* [BRIEF]: Line by line, transcribe the listing below without omission.

---

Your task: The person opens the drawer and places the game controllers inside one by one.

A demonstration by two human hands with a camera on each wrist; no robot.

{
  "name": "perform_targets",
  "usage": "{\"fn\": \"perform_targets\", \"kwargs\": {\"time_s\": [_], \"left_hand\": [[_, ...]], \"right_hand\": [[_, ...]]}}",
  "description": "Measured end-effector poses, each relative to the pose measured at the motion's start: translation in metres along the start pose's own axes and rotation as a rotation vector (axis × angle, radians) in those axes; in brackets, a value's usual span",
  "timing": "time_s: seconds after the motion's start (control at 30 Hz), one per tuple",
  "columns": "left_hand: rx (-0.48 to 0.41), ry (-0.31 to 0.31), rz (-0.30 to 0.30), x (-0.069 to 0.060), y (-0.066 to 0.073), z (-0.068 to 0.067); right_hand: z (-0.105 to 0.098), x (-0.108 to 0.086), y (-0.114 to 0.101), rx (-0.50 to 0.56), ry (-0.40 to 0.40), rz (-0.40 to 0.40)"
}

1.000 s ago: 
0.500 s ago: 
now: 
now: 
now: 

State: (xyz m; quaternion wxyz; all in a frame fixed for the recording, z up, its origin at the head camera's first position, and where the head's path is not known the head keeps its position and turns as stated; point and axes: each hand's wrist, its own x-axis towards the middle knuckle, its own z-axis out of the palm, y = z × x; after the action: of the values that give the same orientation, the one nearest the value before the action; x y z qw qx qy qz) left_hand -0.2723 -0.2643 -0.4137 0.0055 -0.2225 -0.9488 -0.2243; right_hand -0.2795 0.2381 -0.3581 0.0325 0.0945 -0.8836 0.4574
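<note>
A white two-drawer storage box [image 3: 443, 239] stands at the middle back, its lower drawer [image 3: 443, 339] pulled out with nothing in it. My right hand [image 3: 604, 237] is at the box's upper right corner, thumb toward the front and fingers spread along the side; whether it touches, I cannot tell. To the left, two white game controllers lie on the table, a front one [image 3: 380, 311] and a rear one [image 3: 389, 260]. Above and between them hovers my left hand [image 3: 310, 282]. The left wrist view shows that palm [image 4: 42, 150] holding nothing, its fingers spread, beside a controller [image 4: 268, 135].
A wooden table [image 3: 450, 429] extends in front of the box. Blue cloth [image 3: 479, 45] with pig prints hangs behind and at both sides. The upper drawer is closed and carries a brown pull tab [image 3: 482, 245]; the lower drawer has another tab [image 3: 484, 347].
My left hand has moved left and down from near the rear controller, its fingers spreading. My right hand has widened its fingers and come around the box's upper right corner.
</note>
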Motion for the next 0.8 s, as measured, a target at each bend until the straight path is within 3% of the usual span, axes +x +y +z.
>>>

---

* [ANSWER]:
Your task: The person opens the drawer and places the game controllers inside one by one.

A demonstration by two human hands with a camera on each wrist; no robot.

{
  "name": "perform_targets",
  "usage": "{\"fn\": \"perform_targets\", \"kwargs\": {\"time_s\": [_], \"left_hand\": [[_, ...]], \"right_hand\": [[_, ...]]}}",
  "description": "Measured end-effector poses, each relative to the pose measured at the motion's start: translation in metres along the start pose's own axes and rotation as a rotation vector (axis × angle, radians) in those axes; in brackets, a value's usual span",
  "timing": "time_s: seconds after the motion's start (control at 30 Hz), one per tuple",
  "columns": "left_hand: rx (-0.48 to 0.41), ry (-0.31 to 0.31), rz (-0.30 to 0.30), x (-0.069 to 0.060), y (-0.066 to 0.073), z (-0.068 to 0.067); right_hand: z (-0.105 to 0.098), x (-0.108 to 0.086), y (-0.114 to 0.101), rx (-0.50 to 0.56), ry (-0.40 to 0.40), rz (-0.40 to 0.40)"
}

1.000 s ago: 
0.500 s ago: 
now: 
now: 
now: 

State: (xyz m; quaternion wxyz; all in a frame fixed for the recording, z up, its origin at the head camera's first position, and where the head's path is not known the head keeps its position and turns as stated; point and axes: each hand's wrist, its own x-axis towards the middle knuckle, its own z-axis out of the palm, y = z × x; after the action: of the values that give the same orientation, the one nearest the value before the action; x y z qw qx qy qz) left_hand -0.2723 -0.2643 -0.4137 0.0055 -0.2225 -0.9488 -0.2243; right_hand -0.2795 0.2381 -0.3581 0.0325 0.0945 -0.8836 0.4574
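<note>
A white two-drawer storage box [image 3: 443, 239] stands at the middle back, its lower drawer [image 3: 443, 339] pulled out with nothing in it. My right hand [image 3: 604, 237] is at the box's upper right corner, thumb toward the front and fingers spread along the side; whether it touches, I cannot tell. To the left, two white game controllers lie on the table, a front one [image 3: 380, 311] and a rear one [image 3: 389, 260]. Above and between them hovers my left hand [image 3: 310, 282]. The left wrist view shows that palm [image 4: 42, 150] holding nothing, its fingers spread, beside a controller [image 4: 268, 135].
A wooden table [image 3: 450, 429] extends in front of the box. Blue cloth [image 3: 479, 45] with pig prints hangs behind and at both sides. The upper drawer is closed and carries a brown pull tab [image 3: 482, 245]; the lower drawer has another tab [image 3: 484, 347].
My left hand has moved left and down from near the rear controller, its fingers spreading. My right hand has widened its fingers and come around the box's upper right corner.
</note>
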Motion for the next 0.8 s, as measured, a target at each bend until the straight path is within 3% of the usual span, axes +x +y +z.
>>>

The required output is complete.